◆ **Task description**
Using the entries that follow, collect the lines where the word "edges" appears.

◆ **Items listed in a dataset**
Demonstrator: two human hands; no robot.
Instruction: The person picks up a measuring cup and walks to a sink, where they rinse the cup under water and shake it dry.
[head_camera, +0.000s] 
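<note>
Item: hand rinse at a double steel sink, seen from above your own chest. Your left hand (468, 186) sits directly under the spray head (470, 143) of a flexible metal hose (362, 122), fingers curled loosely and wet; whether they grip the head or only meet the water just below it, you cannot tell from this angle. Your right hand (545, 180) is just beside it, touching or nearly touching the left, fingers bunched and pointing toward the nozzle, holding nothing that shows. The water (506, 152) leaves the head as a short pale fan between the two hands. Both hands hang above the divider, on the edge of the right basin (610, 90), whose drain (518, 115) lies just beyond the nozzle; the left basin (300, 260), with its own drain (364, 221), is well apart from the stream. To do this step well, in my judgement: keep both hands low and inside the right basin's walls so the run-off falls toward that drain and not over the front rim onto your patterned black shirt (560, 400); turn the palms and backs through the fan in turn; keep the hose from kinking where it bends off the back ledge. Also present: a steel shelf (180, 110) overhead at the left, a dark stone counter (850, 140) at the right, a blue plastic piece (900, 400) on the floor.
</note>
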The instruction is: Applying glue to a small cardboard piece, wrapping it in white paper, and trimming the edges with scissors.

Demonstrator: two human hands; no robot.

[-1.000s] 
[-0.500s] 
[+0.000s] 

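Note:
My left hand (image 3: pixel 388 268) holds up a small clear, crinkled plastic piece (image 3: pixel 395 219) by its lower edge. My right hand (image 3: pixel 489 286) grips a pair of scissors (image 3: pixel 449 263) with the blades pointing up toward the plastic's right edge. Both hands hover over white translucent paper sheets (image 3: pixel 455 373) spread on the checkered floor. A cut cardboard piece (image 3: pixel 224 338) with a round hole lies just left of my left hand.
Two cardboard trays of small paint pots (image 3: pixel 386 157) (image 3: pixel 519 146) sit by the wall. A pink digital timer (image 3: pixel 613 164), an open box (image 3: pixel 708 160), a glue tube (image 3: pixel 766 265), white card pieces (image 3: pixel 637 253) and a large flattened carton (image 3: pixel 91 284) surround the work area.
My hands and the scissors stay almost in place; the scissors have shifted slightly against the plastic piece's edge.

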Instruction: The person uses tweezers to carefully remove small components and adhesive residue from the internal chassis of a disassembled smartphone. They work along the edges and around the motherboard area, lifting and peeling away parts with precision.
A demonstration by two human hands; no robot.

◆ **Task response**
The instruction is: Applying glue to a small cardboard piece, wrapping it in white paper, and trimming the edges with scissors.
Instruction: The person uses tweezers to carefully remove small components and adhesive residue from the internal chassis of a disassembled smartphone. They work along the edges and around the motherboard area, lifting and peeling away parts with precision.

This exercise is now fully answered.